I don't know why this even bothers me, really. It shouldn't, since it's not my problem what someone else decides to do with their money....
But I guess the "simple-mindedness" of it gets to me, so I'm compelled to reply.
HOW is it that the "useful life" of your Mac Pro is reduced to 2 years from "3 or 4", just because you aren't able to use a newer video card in it?? I still have a Pentium 4 system at home that has an nVidia GeForce 4 Ti4600 video card in it, and even THAT old card is more than adequate for displaying streaming video. (I built the system into a dedicated "MythTV" system, which is basically a DVD movie jukebox, music player, and PVR, plus game system that emulates older console games like the Sega and Nintendo.) Even for gaming, the X1900XT card in my first gen. Mac Pro is perfectly good at running all the OS X native games I've thrown at it, and plays Bioshock pretty smoothly too on the Windows side. Yes, these cards have a lot of overheating issues - but a $45 or so investment in a good 3rd. party replacement heatsink/fan remedies it, if you fix it before you burn it up first....
Before I bought ANY of my Apple Mac systems, I was well aware that Apple products don't typically have "top tier" video chipsets in any of them. I can't say I blame them either, when I look at all the Windows PC idiots out there who fork out $400+ for video cards every year, just so they can brag about some insane frame-rate they're getting on some benchmark tests. WHY do you need 200+ FPS in a game, when it looks "smooth" at 60 or 70FPS? And SLI?? That's such a kludgy hack of a way to get faster video performance, I'm GLAD Apple never stooped to the level of supporting it. What's "elegant" and "well engineered" about slapping *2* duplicate, costly video cards in the same machine and chaining them together with a ribbon cable?
It reminds me of the wankers who make their PC sound like a roaring vacuum cleaner, cutting a huge hole in the top of their case, and installing monster, high-RPM fans, just so they can overclock the CPU to like 1.5x what it's intended to run at. Never-mind that in 6 months, the faster CPU will be out, or drop in price enough to make their whole rig look silly and pointless.

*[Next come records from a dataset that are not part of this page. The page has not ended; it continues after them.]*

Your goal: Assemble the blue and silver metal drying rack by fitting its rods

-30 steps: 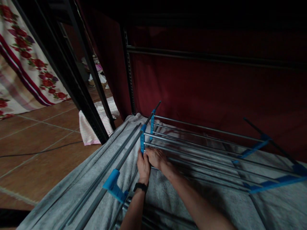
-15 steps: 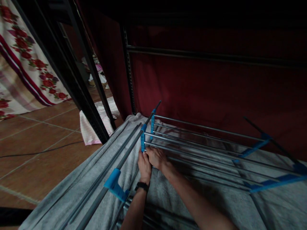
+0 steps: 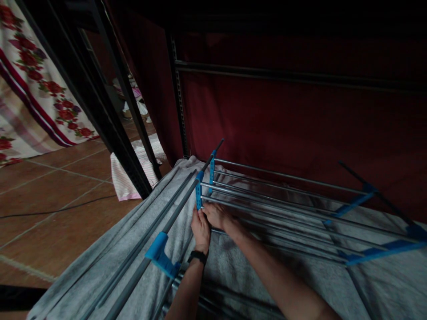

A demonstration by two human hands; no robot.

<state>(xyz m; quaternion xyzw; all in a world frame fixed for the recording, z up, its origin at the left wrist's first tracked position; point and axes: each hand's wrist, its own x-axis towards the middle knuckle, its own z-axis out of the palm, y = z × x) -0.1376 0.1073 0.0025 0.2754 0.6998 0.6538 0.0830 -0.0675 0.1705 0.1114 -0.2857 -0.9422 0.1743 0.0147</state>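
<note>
A rack of grey metal rods point(image 3: 267, 205) and blue plastic brackets lies on a grey cloth point(image 3: 230, 260). My left hand point(image 3: 200, 229), with a black band at the wrist, is closed at the lower end of the near upright blue bracket point(image 3: 199, 195). Right beside it, my right hand point(image 3: 216, 215) wraps round the end of a rod where it meets that bracket; the fingertips are partly hidden. A thicker grey pole point(image 3: 180, 208) runs through the bracket tops. Nearer to me, a blue joint piece point(image 3: 160, 253) sits on the same pole.
Long blue brackets point(image 3: 383, 251) hold the rods' far ends at the right. Loose metal tubes point(image 3: 233, 295) lie below my forearms. Black metal posts point(image 3: 86, 98) stand at the left, with a dark red cloth point(image 3: 283, 120) behind. A striped cloth point(image 3: 128, 173) hangs near the tiled floor point(image 3: 66, 186).
Both hands keep their hold at the lower end of the bracket, with only a very slight shift. The rack stays in place.
</note>
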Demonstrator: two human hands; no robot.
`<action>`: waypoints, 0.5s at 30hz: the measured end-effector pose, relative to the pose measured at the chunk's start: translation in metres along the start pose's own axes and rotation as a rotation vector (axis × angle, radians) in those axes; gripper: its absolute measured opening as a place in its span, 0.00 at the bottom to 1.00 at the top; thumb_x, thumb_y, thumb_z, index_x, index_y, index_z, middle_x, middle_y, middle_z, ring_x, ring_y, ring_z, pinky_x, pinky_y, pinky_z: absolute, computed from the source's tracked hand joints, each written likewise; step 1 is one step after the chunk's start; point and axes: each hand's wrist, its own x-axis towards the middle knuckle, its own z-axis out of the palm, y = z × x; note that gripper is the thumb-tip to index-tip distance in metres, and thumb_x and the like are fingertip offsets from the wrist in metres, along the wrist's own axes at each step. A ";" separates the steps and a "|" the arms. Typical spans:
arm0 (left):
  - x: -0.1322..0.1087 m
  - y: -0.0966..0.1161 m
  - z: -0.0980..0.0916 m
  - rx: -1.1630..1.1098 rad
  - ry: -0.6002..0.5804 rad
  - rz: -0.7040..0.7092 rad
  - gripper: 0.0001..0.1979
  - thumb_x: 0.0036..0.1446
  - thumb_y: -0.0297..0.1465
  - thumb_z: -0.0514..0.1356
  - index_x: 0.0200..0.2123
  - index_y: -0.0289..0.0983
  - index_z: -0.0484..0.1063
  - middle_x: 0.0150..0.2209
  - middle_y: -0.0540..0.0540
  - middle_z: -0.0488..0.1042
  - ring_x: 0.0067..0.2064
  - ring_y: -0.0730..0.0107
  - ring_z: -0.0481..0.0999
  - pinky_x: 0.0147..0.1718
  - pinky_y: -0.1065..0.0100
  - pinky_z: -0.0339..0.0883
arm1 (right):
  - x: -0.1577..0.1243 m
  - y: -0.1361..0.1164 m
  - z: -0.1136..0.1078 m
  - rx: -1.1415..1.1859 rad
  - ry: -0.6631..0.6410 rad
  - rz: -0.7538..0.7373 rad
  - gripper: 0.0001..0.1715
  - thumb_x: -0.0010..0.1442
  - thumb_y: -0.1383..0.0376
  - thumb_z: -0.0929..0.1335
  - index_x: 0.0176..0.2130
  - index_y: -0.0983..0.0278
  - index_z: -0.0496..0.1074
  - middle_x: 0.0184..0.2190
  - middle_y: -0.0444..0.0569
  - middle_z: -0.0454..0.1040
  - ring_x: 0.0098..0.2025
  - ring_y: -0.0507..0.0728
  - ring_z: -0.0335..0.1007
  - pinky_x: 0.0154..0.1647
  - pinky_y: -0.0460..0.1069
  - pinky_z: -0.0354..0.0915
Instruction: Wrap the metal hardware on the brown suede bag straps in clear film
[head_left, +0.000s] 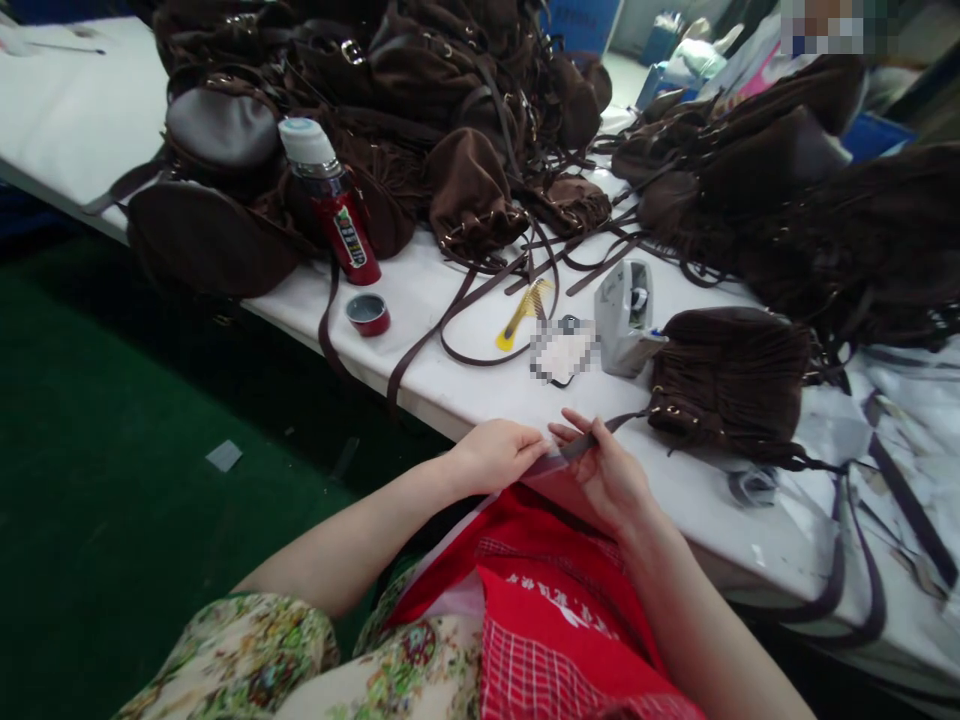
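A dark brown strap (619, 422) runs from a gathered brown bag (731, 375) on the table to my two hands at the table's front edge. My left hand (506, 455) is closed in a pinch at the strap's end; a small pale bit shows at its fingertips. The strap passes through my right hand (611, 480), held between thumb and fingers, with some fingers stretched out. The bag lies on its side to the right of my hands, its gold-coloured eyelets facing me.
Brown bags (480, 190) are heaped along the white table (420, 370). Nearby stand a red bottle (341, 215), its cup-like lid (367, 314), a yellow tool (517, 320), a phone (564, 352) and a grey dispenser-like box (624, 315). A tape roll (752, 487) lies right.
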 end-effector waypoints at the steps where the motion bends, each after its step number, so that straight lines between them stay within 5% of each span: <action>1: 0.009 0.005 0.000 0.016 -0.019 0.017 0.21 0.65 0.39 0.47 0.29 0.36 0.74 0.26 0.48 0.75 0.28 0.71 0.69 0.28 0.71 0.57 | -0.002 0.001 -0.001 0.003 -0.012 0.011 0.20 0.62 0.53 0.65 0.45 0.63 0.75 0.36 0.50 0.79 0.37 0.55 0.75 0.42 0.50 0.68; 7: 0.056 0.032 0.008 0.141 -0.083 0.084 0.21 0.65 0.38 0.47 0.33 0.36 0.76 0.31 0.44 0.78 0.32 0.67 0.73 0.31 0.70 0.60 | -0.014 0.007 -0.012 0.052 0.027 -0.018 0.16 0.62 0.55 0.64 0.41 0.63 0.75 0.41 0.49 0.78 0.44 0.56 0.74 0.47 0.51 0.69; 12: 0.093 0.046 0.015 0.245 -0.126 0.029 0.21 0.63 0.39 0.48 0.32 0.36 0.77 0.31 0.42 0.78 0.32 0.65 0.74 0.31 0.69 0.62 | -0.027 0.004 -0.015 0.089 -0.035 0.000 0.31 0.61 0.43 0.60 0.46 0.64 0.73 0.44 0.54 0.77 0.49 0.59 0.72 0.52 0.55 0.66; 15: 0.115 0.054 0.019 0.291 -0.139 0.003 0.20 0.62 0.38 0.48 0.34 0.36 0.78 0.33 0.41 0.79 0.35 0.62 0.76 0.33 0.68 0.64 | -0.037 0.006 -0.013 0.089 -0.100 -0.003 0.29 0.58 0.45 0.65 0.49 0.62 0.72 0.48 0.54 0.76 0.51 0.60 0.71 0.56 0.56 0.63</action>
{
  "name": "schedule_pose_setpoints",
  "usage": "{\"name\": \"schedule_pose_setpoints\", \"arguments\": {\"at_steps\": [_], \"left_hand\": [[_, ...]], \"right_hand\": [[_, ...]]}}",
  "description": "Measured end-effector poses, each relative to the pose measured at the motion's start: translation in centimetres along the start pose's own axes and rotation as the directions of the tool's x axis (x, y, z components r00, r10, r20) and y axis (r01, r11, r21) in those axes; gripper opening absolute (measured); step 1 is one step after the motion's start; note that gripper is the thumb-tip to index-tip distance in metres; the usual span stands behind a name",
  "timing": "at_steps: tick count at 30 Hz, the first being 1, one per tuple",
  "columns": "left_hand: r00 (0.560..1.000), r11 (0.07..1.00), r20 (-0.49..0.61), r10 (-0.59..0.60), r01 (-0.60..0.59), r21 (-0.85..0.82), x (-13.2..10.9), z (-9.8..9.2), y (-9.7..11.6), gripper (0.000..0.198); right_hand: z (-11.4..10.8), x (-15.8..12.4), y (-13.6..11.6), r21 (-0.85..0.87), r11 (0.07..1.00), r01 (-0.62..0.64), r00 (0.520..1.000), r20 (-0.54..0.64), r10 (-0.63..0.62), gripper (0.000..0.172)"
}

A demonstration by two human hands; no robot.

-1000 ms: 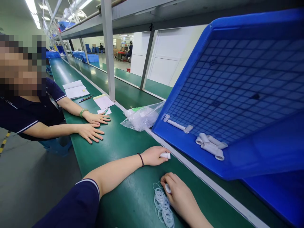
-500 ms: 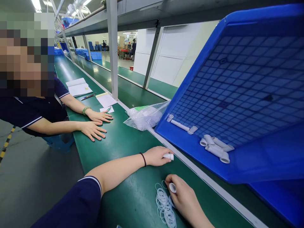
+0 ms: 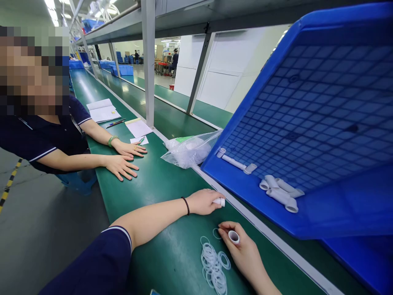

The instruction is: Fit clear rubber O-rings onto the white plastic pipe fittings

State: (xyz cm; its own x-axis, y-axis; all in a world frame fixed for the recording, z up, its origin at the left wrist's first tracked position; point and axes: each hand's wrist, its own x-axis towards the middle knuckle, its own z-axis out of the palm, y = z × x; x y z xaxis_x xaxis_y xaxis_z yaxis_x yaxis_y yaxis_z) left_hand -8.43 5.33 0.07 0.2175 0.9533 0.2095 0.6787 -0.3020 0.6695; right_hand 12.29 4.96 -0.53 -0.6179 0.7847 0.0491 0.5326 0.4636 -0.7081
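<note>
My left hand (image 3: 202, 202) is closed around a short white plastic pipe fitting (image 3: 220, 201), resting at the far side of the green bench. Nearer me, my right hand (image 3: 245, 254) holds another white pipe piece (image 3: 233, 237), its round open end facing up. The fingertips of that hand pinch a thin translucent rubber ring (image 3: 216, 233). Just left of the right hand lies a loose pile of similar rings (image 3: 214, 268) on the bench. How the fingers grip the left fitting is partly hidden.
A tilted blue bin (image 3: 254, 205) on the right holds several white pipe fittings (image 3: 278, 192). Beside it lies a clear plastic bag (image 3: 190, 151) of pale parts. A co-worker's hands (image 3: 123, 166) lie flat on the bench (image 3: 159, 180), near papers (image 3: 138, 128) and pens.
My right hand has drawn slightly right, away from the ring pile, with one ring at its fingertips. The pipe piece in it shifted along. My left hand stays nearly still.
</note>
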Motion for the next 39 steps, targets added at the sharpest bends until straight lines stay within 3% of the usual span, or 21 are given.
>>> {"name": "schedule_pose_setpoints", "arguments": {"at_steps": [8,12,15,19,24,28,31,35,39], "left_hand": [[0.997,0.999,-0.059,0.041,-0.042,-0.017,-0.5,-0.2,0.6,0.037],[0.998,0.998,-0.049,0.050,-0.051,-0.021,-1.0,0.0,1.3,0.037],[0.997,0.999,-0.074,0.028,-0.031,-0.042,-1.4,0.5,2.1,0.036],[0.999,0.997,-0.005,0.032,-0.032,-0.068,-1.7,1.6,3.5,0.035],[0.998,0.994,0.062,-0.019,0.025,-0.103,-2.0,2.1,4.9,0.035],[0.987,0.980,0.121,-0.109,0.127,-0.150,-2.2,1.8,5.3,0.054],[0.976,0.976,0.127,-0.179,0.192,-0.100,-2.1,1.8,5.2,0.048],[0.988,0.994,0.116,-0.106,0.110,-0.027,-2.0,2.0,5.1,0.033],[0.988,0.996,0.120,-0.092,0.091,0.016,-2.0,2.1,5.1,0.032]], "right_hand": [[-0.6,0.2,0.4,0.140,0.986,-0.087,0.989,0.131,0.069,0.037],[-0.3,0.1,0.6,0.283,0.947,-0.151,0.983,-0.054,0.173,0.045],[-0.4,0.2,0.7,0.416,0.895,-0.160,0.923,-0.257,0.285,0.053],[-1.0,0.5,0.6,0.419,0.894,-0.163,0.858,-0.387,0.337,0.055],[-1.1,0.5,0.5,0.421,0.893,-0.161,0.871,-0.364,0.329,0.056],[-0.9,0.4,0.8,0.388,0.901,-0.196,0.865,-0.365,0.345,0.055],[-0.8,0.4,0.9,0.380,0.907,-0.180,0.866,-0.376,0.329,0.053],[-0.7,0.3,0.9,0.386,0.911,-0.147,0.866,-0.394,0.307,0.051],[-0.7,0.1,0.6,0.379,0.916,-0.129,0.867,-0.406,0.290,0.049]]}}
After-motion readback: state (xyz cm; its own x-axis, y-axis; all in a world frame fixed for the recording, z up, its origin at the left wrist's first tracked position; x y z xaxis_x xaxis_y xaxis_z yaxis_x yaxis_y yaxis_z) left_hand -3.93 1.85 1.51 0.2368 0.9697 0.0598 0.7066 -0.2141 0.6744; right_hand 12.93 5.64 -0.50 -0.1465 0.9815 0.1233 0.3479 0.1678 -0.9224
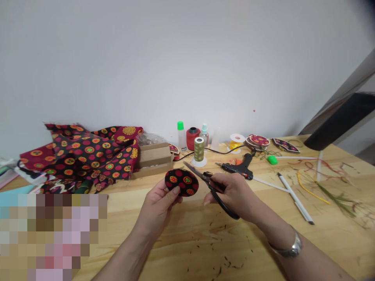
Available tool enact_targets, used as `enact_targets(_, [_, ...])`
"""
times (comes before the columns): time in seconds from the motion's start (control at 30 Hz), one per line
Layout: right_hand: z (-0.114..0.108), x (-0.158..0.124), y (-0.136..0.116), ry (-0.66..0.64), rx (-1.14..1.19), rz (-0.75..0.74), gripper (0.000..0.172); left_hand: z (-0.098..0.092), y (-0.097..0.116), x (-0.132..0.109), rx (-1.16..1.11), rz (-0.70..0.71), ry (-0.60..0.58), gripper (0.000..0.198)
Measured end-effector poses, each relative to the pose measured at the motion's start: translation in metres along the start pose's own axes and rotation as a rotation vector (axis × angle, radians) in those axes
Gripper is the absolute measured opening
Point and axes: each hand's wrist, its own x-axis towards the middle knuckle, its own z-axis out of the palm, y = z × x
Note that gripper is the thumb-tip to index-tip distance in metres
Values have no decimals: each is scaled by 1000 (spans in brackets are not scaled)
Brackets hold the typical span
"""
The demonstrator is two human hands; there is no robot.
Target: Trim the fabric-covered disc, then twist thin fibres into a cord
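My left hand (159, 203) pinches the lower edge of a round disc (182, 182) covered in black cloth with red and yellow dots, holding it upright above the wooden table (187, 242). My right hand (234, 195) grips black-handled scissors (211, 185). Their blades point up and left, and the tips lie just right of the disc's upper edge. A silver bangle sits on my right wrist.
A heap of the same patterned cloth (84, 156) lies at the back left beside cardboard boxes (154, 159). Thread spools (199, 149), small bottles, a black glue gun (241, 167), finished patterned pieces (259, 140), white sticks and grass strands fill the back and right. Thread snippets dot the near tabletop.
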Motion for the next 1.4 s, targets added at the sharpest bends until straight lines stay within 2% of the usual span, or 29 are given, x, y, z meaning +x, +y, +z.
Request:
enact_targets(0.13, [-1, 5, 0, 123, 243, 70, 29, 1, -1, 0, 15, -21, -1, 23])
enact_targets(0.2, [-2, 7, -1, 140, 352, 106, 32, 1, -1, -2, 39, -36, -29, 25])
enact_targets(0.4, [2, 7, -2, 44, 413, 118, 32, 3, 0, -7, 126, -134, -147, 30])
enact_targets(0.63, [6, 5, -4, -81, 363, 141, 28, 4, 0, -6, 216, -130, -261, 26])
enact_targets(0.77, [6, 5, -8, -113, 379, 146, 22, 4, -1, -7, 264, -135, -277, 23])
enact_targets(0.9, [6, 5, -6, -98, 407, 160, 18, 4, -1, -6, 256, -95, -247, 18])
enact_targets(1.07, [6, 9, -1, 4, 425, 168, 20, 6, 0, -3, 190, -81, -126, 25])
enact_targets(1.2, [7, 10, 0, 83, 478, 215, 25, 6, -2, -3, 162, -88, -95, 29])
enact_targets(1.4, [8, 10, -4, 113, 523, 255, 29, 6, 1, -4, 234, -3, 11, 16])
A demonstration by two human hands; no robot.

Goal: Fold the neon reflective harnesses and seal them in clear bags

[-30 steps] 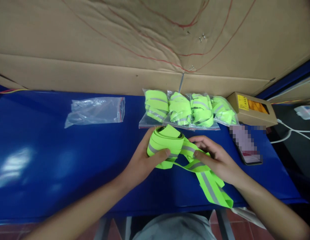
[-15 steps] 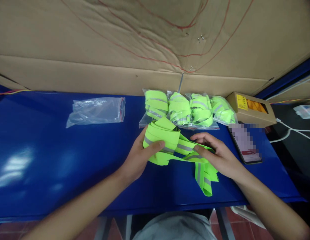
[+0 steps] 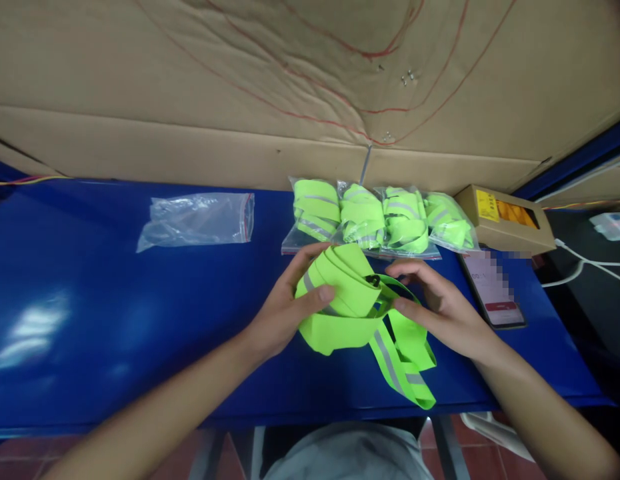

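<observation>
A neon-yellow reflective strap (image 3: 345, 283) with a grey stripe is partly wound into a flat bundle above the blue table. My left hand (image 3: 295, 300) grips the wound part, thumb on the near face and fingers behind. My right hand (image 3: 435, 307) is closed around the looser bands at the bundle's right side, thumb and fingers curled about them. Loose loops of the strap hang below my right hand. A small black buckle or clip (image 3: 373, 280) shows at the bundle's upper right edge.
Several clear zip bags (image 3: 360, 217) of similar straps stand in a row behind my hands. An unfilled clear zip bag (image 3: 200, 220) lies left on the blue table (image 3: 115, 320). At right are a cardboard box (image 3: 510, 220), a phone (image 3: 493, 290) and white cables (image 3: 585, 257).
The wound bundle has tilted and turned in my left hand, bringing the black piece into view. The stretch of strap between my hands has slackened, and its loose loops hang slightly lower.
</observation>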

I bought my Mac for exactly what it could do "out of the box", not for some imagined/assumed ability to upgrade specific pieces of it years later. Apple towers have a long history of including a bunch of slots that largely go unused, due to lack of 3rd. party cards that would support it. What did most G4 tower owners do with their expansion slots?? Installed USB cards in lieu of external USB hubs, sometimes..... or maybe an Adaptec SCSI card to run a scanner. Not a lot else.
Here's my position on this issue. It's really very simple: Either Apple is going to release a new video card that is compatible with Gen 1 Mac Pros, or I am simply never going to spend another penny on anything from Apple again, period. This is the "Make it or break it" moment for me with Apple. I bought my Mac Pro SPECIFICALLY because I was under the impression that I would be able to upgrade the video card after a year or so, and that would extend the useful life of my Mac Pro from two years to 3 or maybe even four years. This justified the higher price of a Mac Pro to me when I made my purchase decision.
Should it work out that I'm unable to upgrade my video card, then I very simply am never going to buy another Apple product ever again, period. Ball is in YOUR court now Mr. Jobs. Either follow through and give us loyal Apple users a reason to stick around, or be ready for mass defections from the Apple camp.